--- WORK ORDER ---
Repeat all of the data word for word so that only the pictures are missing from the copy.

::::

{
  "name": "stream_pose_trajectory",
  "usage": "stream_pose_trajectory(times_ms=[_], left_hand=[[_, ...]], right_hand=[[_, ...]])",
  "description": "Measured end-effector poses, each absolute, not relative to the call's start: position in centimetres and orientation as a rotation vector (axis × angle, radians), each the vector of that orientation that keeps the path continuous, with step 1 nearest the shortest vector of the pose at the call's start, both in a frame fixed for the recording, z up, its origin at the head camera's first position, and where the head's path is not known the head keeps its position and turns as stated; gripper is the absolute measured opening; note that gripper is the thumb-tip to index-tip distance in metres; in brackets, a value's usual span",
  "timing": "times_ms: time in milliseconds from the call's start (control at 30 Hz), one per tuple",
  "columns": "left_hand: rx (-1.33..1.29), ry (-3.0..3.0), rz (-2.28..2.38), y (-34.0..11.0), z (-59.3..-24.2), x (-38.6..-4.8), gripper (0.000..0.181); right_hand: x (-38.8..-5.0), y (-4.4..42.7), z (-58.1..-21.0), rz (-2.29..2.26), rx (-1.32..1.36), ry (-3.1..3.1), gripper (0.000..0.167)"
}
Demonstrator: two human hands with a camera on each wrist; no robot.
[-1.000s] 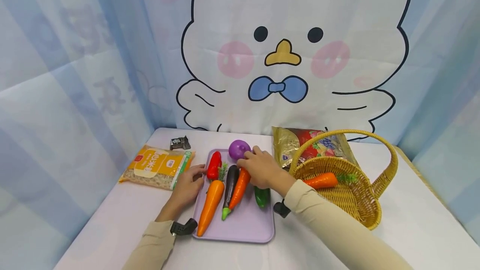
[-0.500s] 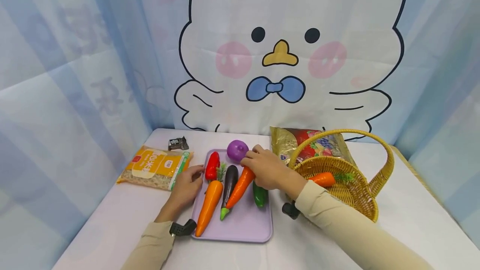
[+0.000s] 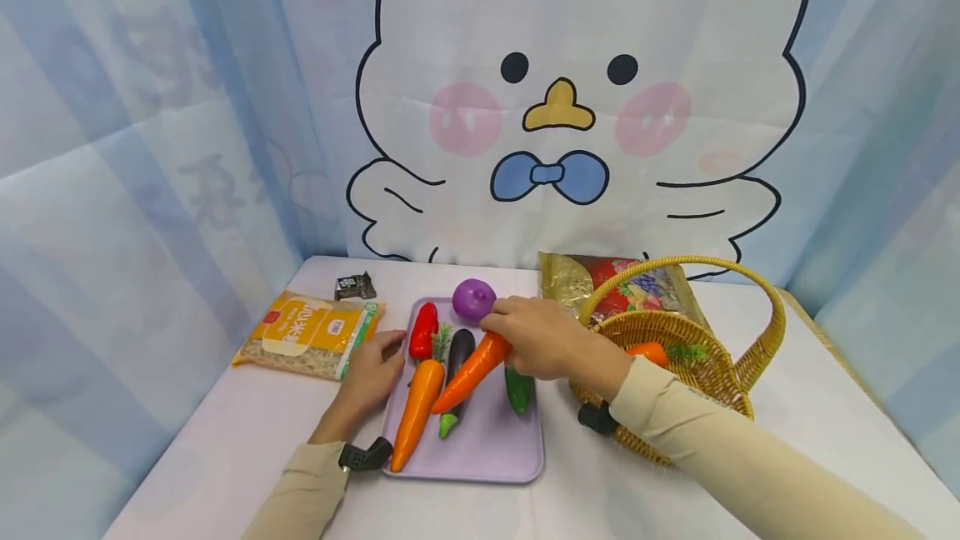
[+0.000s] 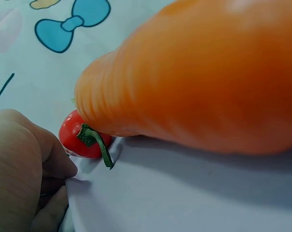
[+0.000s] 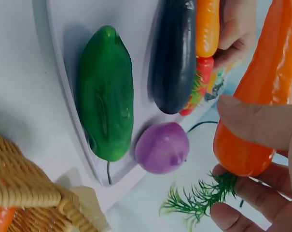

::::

--- TASK RESULT ---
{
  "name": "stream_pose_trajectory",
  "usage": "stream_pose_trajectory(times_ms=[_], left_hand=[[_, ...]], right_hand=[[_, ...]])",
  "description": "Measured end-effector poses, each absolute, not relative to the call's start: position in centimetres and orientation as a rotation vector (axis × angle, radians), each the vector of that orientation that keeps the path continuous, with step 1 nearest the shortest vector of the pose at the call's start, both in a frame fixed for the recording, z up, its origin at the head camera's first position, and where the head's path is not known the head keeps its position and turns as stated; gripper is the absolute measured opening; note that gripper is the thumb-tip to index-tip distance in metres; in brackets, a value's usual span",
  "timing": "times_ms: time in milliseconds from the call's start (control at 30 Hz), one per tuple",
  "columns": "left_hand: rx (-1.33..1.29), ry (-3.0..3.0), rz (-2.28..2.38), y (-34.0..11.0), z (-59.3..-24.2), x (-38.6..-4.8), gripper (0.000..0.181); right_hand: x (-38.8..-5.0), y (-4.4..42.7), z (-58.1..-21.0), rz (-2.29..2.26), rx (-1.32..1.36), ry (-3.1..3.1), gripper (0.000..0.167)"
}
Demonstrator: two human hands with a camera on each wrist; no robot.
[-1.000s] 
[-0.500s] 
[+0.000s] 
[+0.000s] 
[+0.000s] 

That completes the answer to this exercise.